Lo que nadie se imagina 5

Calma, mi anciana preciosa. Sabíamos que esto era inevitable. No puedo ahora secarte las lágrimas del rostro, menos decirte aquellas palabras que nunca te dije, pero que, de seguro, te tranquilizarían. Tómate tu tiempo, ancianita mía, que así sin dientes me atrevo a decirte que te he besado, que no has dejado de ser linda desde antes que se nos cuarteara la piel, antes de que ahora llores así en público. Calma, mi ancianita preciosa.
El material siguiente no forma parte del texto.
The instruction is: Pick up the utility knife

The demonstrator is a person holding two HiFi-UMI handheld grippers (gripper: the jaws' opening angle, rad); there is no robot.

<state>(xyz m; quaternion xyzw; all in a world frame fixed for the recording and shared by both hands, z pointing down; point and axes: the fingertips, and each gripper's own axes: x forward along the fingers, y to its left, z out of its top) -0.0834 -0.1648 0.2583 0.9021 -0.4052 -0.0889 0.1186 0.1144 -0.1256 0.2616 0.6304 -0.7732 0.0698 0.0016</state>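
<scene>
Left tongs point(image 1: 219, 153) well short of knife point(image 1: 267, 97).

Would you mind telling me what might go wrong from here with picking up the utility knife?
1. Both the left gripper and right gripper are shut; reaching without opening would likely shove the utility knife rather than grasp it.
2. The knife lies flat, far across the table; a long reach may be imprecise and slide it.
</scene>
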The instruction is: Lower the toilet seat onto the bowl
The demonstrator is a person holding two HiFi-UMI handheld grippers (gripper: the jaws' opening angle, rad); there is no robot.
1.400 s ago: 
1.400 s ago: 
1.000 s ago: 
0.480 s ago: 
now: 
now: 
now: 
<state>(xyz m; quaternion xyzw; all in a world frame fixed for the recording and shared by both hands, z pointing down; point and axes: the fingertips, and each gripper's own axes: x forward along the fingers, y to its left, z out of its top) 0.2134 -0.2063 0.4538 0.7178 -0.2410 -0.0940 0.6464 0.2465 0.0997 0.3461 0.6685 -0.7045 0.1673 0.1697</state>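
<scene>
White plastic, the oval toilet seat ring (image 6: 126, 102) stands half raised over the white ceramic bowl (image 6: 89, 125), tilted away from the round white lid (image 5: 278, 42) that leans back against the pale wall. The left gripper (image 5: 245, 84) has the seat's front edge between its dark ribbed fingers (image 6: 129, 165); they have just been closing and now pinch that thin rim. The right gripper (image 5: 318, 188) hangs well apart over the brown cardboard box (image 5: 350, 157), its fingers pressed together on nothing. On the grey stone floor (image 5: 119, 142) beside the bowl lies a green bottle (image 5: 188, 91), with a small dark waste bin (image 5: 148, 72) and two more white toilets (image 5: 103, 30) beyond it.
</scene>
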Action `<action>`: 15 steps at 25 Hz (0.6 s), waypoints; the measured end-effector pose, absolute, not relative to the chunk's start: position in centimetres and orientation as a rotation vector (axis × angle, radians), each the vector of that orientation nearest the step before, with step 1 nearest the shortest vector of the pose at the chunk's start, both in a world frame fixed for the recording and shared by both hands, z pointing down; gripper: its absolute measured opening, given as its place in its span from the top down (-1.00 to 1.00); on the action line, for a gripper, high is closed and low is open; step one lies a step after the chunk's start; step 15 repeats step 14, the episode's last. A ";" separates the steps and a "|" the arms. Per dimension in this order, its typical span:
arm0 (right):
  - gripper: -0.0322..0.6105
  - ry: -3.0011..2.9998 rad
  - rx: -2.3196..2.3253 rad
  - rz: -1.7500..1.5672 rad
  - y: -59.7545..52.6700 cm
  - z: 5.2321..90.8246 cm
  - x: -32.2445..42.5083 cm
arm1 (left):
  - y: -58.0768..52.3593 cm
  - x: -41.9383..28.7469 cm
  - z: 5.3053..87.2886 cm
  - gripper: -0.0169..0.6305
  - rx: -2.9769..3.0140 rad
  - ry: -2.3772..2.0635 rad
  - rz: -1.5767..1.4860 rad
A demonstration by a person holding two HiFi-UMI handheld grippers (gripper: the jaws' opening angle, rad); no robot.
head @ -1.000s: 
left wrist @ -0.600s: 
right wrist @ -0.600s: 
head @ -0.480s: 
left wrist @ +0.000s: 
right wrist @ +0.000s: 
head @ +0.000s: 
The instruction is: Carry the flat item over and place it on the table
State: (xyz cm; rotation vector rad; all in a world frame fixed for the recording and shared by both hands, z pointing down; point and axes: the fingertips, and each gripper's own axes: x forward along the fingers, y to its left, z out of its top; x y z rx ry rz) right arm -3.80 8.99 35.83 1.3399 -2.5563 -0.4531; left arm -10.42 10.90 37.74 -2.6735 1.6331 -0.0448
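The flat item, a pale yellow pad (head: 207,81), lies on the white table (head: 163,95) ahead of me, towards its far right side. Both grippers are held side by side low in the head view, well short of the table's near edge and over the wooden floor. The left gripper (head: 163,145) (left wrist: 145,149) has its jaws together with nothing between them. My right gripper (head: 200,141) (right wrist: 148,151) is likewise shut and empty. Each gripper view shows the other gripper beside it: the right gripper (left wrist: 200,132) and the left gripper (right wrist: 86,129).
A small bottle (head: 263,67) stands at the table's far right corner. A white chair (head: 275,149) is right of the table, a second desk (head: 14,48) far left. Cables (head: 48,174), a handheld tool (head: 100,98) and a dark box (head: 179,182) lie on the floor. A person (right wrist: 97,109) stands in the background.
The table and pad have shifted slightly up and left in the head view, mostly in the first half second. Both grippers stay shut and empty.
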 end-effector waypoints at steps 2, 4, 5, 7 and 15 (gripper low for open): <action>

Acabo de decirte que pares, no sigas más, esposa mía. Ya cálmate que me apena el camino que debo ahora partir, hacia donde no me puedes acompañar. Sécate de nuevo las lágrimas, las mismas que brotan por los mismos ojos que alguna vez también lloraron de felicidad con mis excentricidades, con mis bromas por criar a quienes en nada se parecen a mí, solo tienen mi apellido y tu hermosa sonrisa. Eso me bastaba, siempre bastará.

Basta, no llores más, jovencita. Poco tiempo me has conocido, o me has vuelto a conocer luego de tantos años. Ahora ya no puedo verte, tu voz parece ser la misma de aquella vez que nos dejamos de hablar. Lástima tenerte tan cerca sin aún haberte podido ver, al menos sé que estás aquí a mi lado, en el mismo lado donde hace instantes tu voz también era la de mi anciana preciosa y esposa mía que jamás me tocó conocer, pese a que el deseo nos prohibió por eventualidades un futuro que ahora ya no importa proyectar juntos.

El grave sonido de la madera anuncia el final de los adioses. Un puñado de tierra golpea mi frente. Ahora escucho el silencio infinito de las entrañas del planeta.